1-1)(S)-5′-C-アミノプロピル修飾核酸のsiRNAへの応用
　次に、(S)-5′-AP修飾をsiRNA医薬へ応用するため、これまでに合成した(S)-5′-AP-Uに加え、(S)-5′-C-アミノプロピル修飾核酸のシチジン誘導体((S)-5′-AP-C),アデノシン誘導体((S)-5′-AP-A),グアノシン誘導体((S)-5′-AP-G)を新規に合成した。続いて、(S)-5′-AP修飾を含むsiRNAの性質を詳細に検証した結果、パッセンジャー鎖の中央部分に(S)-5′-AP修飾を含むsiRNAに関しては、遺伝子発現抑制能が著しく低下する一方、パッセンジャー鎖の末端部分に(S)-5′-AP修飾を含むsiRNAでは、同じ位置に2′-OMe修飾を含むsiRNAと同等の遺伝子発現抑制能を示した。加えて、パッセンジャー鎖両末端部分もしくは3′-末端部分のみに(S)-5′-AP修飾を含むsiRNAは、同じ位置に2′-OMe修飾を含むsiRNAよりも高いヌクレアーゼ抵抗性を示した。以上より、siRNAの末端部分、特にパッセンジャー鎖の3′-末端部分へ(S)-5′-AP修飾を導入することで、高い遺伝子発現抑制能を保持しながら、ヌクレアーゼ抵抗性を増強できることが明らかとなった。

1-2)(S)-5′-C-アミノプロピル修飾核酸のアンチセンス核酸への応用
　(S)-5′-AP修飾核酸のASOへの応用を目指し、(S)-5′-AP-U及び(S)-5′-AP-Cを含むGapmer型ASOの合成と機能評価を行った。その結果、(S)-5′-AP-Cを含むASOは、同じ位置に2′-OMe修飾を含むものよりも標的RNA結合親和性が高いことが確認され、これはアミノアルキル鎖の末端アミノ基の正電荷によりリン酸バックボーンの負電荷が中和されたためであることが示唆された。さらに、(S)-5′-AP修飾核酸を含むASOは、同じ位置に2′-OMe修飾核酸を含むASOと比べ、高い遺伝子発現抑制能を示した。以上より、(S)-5′-AP修飾核酸を含むASOは2′-OMe修飾核酸と比べ、高い標的RNA親和性及び遺伝子発現抑制能を有することが明らかとなった。

2. 糖鎖-核酸コンジュゲートの合成及び機能評価
　核酸医薬を組織特異的に送達するための新たなリガンド-核酸コンジュゲートとして、N-アセチルラクトサミン(LacNAc)-ASOコンジュゲートを設計した。

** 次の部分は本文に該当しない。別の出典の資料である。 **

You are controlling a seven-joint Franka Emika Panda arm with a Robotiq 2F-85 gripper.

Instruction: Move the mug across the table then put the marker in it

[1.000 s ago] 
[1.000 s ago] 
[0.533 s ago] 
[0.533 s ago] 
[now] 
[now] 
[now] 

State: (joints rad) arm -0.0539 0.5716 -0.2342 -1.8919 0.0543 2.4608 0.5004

ホスホロアミダイト法によりLacNAc-ASOコンジュゲートを構築するため、N-アセチルグルコサミン誘導体を出発物質として、11段階総収率12%で目的のLacNAc-ホスホロアミダイトを合成した。続いて、LacNAc-ASOコンジュゲートの標的RNAとの二重鎖形成能及びRNaseH活性化能を評価した結果、LacNAc分子を含まないASOと同様に標的RNAと二重鎖を形成し、RNaseHによる標的RNA鎖の切断を引き起こすことが明らかとなった。最後に、LacNAc-ASOコンジュゲートの遺伝子発現抑制能を評価した結果、1分子のLacNAcを結合したASOでは、LacNAcを結合していないASOと同等の遺伝子発現抑制能を示したが、3分子のLacNAcを結合したASOでは遺伝子発現抑制能が大きく低下することが明らかとなった。したがって、LacNAc分子とASOが結合した状態では、遺伝子発現抑制能が低下することから、細胞内で開裂するリンカーを介してLacNAc分子をASOに結合する等、新たな分子設計により高い遺伝子発現抑制能を有するLacNAc-ASOコンジュゲートの開発が可能である。